**Assigned task:**
Both the line containing "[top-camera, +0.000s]" and the line containing "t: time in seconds" belong to the span. Output exactly that span from the listing below, and nothing outside it.

**Source information:**
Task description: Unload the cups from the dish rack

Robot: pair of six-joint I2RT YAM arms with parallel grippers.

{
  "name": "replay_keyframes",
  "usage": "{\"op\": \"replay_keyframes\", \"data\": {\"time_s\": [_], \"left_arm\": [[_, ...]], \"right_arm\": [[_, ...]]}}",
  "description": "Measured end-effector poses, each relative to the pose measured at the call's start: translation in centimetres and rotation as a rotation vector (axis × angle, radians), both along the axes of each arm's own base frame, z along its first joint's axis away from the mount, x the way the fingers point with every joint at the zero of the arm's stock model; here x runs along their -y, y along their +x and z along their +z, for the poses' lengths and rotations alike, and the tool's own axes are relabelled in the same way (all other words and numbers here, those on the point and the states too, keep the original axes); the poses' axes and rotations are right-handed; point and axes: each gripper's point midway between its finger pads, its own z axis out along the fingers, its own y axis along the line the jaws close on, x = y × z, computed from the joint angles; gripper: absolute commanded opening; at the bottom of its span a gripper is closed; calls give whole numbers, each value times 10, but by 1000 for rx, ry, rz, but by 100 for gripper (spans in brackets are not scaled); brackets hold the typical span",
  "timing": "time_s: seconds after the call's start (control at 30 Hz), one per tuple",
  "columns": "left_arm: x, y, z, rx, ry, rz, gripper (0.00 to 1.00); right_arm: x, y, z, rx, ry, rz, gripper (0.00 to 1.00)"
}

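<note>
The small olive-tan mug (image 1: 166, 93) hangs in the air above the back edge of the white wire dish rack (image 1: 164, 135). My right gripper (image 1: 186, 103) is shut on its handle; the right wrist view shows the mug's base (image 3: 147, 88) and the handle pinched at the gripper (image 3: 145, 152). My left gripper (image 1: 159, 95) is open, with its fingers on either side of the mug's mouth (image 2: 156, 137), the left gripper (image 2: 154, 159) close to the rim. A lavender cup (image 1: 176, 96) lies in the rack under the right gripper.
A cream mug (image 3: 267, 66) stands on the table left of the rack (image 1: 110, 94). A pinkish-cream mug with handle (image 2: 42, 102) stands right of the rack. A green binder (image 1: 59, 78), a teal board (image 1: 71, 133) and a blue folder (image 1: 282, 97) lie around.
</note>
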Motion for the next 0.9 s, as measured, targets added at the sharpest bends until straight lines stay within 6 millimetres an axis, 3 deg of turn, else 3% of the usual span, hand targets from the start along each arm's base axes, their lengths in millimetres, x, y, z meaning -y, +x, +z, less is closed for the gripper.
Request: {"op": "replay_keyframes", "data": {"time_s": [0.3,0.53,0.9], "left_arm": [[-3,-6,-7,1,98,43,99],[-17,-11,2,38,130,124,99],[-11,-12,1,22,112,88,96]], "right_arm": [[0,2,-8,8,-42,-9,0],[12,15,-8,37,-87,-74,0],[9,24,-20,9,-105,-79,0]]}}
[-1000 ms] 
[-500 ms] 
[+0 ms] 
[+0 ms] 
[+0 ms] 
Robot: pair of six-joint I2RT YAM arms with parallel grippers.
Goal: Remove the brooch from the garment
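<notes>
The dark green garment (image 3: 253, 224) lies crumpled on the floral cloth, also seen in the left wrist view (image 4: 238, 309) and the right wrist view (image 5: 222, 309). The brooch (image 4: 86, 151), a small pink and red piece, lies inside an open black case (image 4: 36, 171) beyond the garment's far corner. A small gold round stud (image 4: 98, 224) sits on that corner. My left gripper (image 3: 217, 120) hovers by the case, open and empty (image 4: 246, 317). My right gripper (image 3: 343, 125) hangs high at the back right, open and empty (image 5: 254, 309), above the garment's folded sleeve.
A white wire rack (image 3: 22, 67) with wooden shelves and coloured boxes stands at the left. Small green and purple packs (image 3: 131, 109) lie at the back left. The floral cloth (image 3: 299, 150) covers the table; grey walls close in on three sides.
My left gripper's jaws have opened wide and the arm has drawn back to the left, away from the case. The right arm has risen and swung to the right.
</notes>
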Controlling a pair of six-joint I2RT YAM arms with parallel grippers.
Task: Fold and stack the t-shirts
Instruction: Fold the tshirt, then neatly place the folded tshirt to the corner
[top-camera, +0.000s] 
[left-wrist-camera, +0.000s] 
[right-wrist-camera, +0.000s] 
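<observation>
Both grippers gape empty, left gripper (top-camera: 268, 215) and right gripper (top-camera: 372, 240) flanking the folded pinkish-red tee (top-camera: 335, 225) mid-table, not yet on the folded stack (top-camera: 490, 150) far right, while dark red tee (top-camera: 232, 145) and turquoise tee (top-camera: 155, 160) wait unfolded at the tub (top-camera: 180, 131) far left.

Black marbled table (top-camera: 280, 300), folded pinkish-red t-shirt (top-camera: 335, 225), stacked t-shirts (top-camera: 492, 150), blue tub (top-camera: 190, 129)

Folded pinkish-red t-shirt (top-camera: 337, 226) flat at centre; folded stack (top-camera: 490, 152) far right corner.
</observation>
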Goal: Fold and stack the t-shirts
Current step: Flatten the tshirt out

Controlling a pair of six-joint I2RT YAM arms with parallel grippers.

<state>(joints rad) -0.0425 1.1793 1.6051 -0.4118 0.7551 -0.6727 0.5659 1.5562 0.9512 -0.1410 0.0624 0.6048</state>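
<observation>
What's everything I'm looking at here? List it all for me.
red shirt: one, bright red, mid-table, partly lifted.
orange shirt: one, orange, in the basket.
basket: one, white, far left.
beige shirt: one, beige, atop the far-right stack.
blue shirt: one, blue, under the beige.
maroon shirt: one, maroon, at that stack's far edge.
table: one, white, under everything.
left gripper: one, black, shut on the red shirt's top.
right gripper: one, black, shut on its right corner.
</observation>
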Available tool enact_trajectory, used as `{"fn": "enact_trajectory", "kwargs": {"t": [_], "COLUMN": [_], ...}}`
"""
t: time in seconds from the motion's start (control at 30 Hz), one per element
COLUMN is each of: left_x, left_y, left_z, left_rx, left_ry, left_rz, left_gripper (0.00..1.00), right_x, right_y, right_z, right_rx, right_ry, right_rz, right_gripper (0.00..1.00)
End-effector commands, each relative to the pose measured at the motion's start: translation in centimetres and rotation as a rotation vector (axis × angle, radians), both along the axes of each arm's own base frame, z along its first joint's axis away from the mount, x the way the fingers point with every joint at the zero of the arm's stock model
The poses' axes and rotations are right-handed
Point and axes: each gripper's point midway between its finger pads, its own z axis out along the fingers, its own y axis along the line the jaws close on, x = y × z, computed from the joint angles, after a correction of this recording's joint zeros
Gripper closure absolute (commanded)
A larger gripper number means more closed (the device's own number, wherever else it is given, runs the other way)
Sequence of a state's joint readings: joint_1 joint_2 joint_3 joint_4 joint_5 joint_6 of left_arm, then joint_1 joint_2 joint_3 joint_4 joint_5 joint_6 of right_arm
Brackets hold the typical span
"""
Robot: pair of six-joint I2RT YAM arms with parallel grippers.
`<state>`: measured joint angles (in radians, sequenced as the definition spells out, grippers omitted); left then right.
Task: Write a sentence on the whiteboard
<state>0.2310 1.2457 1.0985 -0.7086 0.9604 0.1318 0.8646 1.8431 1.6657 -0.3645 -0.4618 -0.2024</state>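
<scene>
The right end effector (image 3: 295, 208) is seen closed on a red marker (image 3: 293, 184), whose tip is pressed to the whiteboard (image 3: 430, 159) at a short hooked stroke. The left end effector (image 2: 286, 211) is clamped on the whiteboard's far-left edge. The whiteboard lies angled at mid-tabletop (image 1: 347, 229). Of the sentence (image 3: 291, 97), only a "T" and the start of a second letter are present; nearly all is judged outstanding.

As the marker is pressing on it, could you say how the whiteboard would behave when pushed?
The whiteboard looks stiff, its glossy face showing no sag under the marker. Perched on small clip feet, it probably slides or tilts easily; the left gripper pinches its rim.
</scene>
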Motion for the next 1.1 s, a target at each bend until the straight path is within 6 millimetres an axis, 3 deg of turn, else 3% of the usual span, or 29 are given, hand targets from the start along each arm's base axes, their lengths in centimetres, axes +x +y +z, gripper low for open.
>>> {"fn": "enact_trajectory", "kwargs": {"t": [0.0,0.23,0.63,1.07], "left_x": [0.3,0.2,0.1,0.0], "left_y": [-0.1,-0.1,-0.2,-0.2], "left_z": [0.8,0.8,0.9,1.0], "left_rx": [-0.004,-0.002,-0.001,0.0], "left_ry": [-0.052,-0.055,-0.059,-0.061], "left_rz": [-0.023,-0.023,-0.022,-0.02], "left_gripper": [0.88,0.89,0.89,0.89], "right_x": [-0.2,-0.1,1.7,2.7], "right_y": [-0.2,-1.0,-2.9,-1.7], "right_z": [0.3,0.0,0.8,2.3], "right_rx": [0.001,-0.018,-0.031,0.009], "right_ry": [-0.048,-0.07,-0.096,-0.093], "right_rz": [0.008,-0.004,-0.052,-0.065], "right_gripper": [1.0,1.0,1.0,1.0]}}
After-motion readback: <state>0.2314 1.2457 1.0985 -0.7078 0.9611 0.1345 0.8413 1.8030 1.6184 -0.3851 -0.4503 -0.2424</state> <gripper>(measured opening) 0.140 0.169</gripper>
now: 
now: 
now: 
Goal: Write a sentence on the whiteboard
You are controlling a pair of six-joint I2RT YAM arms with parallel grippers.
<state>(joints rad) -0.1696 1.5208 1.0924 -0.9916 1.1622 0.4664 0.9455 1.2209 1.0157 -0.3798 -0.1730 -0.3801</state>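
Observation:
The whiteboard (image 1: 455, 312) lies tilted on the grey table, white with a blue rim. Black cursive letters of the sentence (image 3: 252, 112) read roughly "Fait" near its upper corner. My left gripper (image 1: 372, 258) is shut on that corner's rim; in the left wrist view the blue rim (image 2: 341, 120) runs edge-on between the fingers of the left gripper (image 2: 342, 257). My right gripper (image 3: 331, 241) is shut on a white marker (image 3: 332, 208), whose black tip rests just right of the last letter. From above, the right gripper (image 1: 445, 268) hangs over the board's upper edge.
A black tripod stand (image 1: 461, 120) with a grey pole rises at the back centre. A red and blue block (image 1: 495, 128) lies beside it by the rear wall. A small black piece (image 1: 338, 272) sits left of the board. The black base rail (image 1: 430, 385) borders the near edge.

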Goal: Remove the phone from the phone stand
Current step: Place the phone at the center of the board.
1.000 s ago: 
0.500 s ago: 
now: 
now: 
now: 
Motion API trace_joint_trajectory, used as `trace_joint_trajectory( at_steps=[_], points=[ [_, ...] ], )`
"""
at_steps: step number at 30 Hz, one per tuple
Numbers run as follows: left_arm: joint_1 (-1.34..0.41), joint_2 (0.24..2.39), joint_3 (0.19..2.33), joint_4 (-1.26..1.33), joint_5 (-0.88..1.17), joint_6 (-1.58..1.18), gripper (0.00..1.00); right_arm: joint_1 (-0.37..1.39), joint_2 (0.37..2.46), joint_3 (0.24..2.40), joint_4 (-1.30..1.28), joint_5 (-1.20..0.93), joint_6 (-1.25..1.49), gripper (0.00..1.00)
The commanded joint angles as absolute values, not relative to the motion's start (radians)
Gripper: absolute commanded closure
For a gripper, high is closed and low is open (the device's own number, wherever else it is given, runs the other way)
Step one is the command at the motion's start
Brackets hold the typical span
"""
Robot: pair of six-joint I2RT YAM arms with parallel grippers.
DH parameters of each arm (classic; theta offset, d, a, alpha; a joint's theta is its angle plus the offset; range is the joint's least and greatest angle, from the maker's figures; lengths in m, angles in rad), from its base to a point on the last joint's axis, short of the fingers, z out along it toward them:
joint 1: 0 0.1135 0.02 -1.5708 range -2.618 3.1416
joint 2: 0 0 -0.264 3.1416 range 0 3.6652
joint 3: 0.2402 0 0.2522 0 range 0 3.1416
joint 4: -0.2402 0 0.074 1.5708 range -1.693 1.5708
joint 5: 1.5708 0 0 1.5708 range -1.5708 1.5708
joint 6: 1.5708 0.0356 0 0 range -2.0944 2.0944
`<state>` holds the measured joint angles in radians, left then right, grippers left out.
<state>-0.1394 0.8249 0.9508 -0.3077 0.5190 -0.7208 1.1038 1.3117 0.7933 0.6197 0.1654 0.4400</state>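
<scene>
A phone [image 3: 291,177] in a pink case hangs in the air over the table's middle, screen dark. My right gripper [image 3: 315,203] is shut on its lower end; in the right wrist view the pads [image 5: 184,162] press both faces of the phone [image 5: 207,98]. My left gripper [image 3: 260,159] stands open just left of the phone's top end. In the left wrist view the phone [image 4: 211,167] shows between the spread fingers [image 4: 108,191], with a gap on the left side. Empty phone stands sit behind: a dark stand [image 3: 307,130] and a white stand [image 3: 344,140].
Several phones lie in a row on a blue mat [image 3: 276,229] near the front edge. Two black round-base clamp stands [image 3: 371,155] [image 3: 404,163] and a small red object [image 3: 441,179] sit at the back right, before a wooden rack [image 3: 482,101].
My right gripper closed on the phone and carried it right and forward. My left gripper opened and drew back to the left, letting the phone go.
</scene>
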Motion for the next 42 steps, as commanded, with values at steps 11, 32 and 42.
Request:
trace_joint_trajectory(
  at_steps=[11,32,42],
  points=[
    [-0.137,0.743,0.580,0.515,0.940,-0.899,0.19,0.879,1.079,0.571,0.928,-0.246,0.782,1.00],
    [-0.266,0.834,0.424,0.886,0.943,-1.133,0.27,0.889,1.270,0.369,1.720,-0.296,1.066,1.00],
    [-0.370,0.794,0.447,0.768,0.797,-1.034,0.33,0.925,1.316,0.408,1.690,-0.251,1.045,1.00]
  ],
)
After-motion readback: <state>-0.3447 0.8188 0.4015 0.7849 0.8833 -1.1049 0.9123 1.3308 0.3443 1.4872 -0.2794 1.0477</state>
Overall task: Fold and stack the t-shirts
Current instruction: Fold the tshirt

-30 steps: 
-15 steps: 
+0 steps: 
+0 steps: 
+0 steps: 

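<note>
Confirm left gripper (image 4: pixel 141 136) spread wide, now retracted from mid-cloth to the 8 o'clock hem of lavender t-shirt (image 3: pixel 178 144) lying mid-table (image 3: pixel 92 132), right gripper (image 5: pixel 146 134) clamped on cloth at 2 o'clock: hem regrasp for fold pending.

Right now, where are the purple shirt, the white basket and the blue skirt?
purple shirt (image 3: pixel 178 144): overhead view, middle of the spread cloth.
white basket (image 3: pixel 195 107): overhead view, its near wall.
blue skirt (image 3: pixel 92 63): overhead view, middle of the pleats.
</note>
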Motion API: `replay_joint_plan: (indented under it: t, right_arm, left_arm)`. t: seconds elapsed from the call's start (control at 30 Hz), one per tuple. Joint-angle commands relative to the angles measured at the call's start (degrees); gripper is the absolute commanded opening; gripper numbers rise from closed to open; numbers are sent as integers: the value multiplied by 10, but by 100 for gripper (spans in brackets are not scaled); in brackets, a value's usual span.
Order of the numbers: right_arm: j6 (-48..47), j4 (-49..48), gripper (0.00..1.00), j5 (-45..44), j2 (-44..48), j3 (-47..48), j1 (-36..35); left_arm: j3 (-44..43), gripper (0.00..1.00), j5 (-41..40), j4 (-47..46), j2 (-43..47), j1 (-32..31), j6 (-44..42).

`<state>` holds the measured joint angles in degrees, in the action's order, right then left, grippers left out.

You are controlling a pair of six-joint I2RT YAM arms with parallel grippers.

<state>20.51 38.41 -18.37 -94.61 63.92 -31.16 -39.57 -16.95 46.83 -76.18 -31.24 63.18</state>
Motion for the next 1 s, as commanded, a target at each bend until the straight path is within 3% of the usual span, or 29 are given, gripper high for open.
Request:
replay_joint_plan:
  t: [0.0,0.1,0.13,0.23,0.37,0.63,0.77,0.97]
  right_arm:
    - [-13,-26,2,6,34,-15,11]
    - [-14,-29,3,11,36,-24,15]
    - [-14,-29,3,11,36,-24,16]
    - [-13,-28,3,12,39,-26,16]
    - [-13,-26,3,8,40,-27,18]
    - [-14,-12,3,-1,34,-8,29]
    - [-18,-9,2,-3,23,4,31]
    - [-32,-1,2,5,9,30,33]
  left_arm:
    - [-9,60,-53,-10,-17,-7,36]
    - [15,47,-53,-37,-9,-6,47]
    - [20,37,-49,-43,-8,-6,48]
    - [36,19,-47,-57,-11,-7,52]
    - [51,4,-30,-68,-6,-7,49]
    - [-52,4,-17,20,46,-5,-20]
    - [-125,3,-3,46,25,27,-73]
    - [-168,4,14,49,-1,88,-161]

**Answer box:**
[top-camera, +0.000s] 
[left-wrist-camera, +0.000s] 
[right-wrist-camera, +0.000s] 
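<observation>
Both grippers gape empty, left gripper (top-camera: 268, 215) and right gripper (top-camera: 372, 240) flanking the folded pinkish-red tee (top-camera: 335, 225) mid-table, not yet on the folded stack (top-camera: 490, 150) far right, while dark red tee (top-camera: 232, 145) and turquoise tee (top-camera: 155, 160) wait unfolded at the tub (top-camera: 180, 131) far left.

Black marbled table (top-camera: 280, 300), folded pinkish-red t-shirt (top-camera: 335, 225), stacked t-shirts (top-camera: 492, 150), blue tub (top-camera: 190, 129)

Folded pinkish-red t-shirt (top-camera: 337, 226) flat at centre; folded stack (top-camera: 490, 152) far right corner.
</observation>
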Goal: Fold and stack the t-shirts
Current step: Flatten the tshirt out

Controlling a pair of six-joint I2RT YAM arms with parallel grippers.

<state>(joints rad) -0.0425 1.1793 1.6051 -0.4118 0.7551 -0.6727 0.5659 1.5562 0.9512 -0.1410 0.0624 0.6048</state>
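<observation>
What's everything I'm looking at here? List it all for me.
red shirt: one, bright red, mid-table, partly lifted.
orange shirt: one, orange, in the basket.
basket: one, white, far left.
beige shirt: one, beige, atop the far-right stack.
blue shirt: one, blue, under the beige.
maroon shirt: one, maroon, at that stack's far edge.
table: one, white, under everything.
left gripper: one, black, shut on the red shirt's top.
right gripper: one, black, shut on its right corner.
</observation>
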Available tool enact_trajectory, used as `{"fn": "enact_trajectory", "kwargs": {"t": [_], "COLUMN": [_], ...}}`
"""
t: time in seconds from the motion's start (control at 30 Hz), one per element

The exercise has been completed in full.